» Provided material
----
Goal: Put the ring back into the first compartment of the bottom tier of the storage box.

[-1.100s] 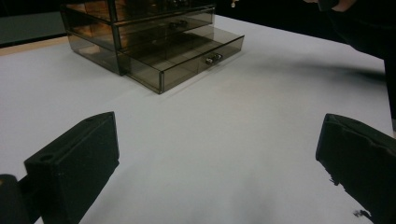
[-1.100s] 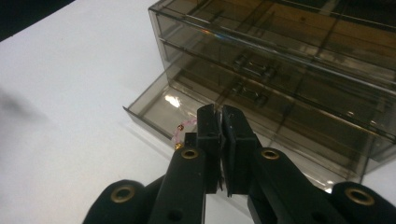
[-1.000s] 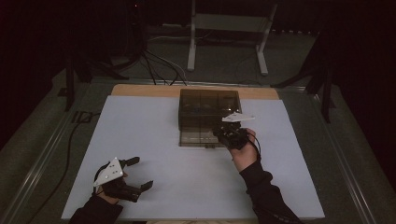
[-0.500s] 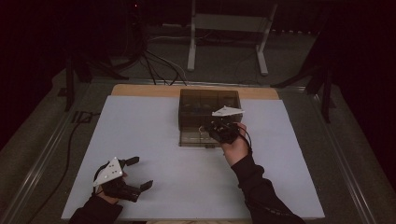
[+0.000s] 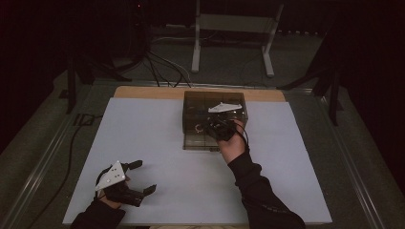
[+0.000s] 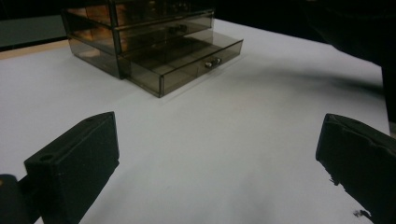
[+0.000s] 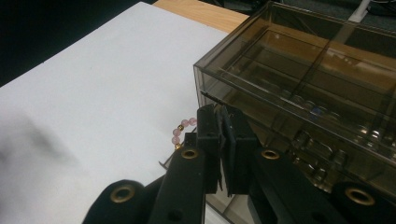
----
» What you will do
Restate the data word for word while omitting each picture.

» Solution to this problem
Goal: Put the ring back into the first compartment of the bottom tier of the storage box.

[-1.100s] 
[-1.100s] 
[-1.000s] 
[-0.500s] 
[+0.000s] 
[+0.000s] 
[+0.000s] 

With the output given, the exercise is complete.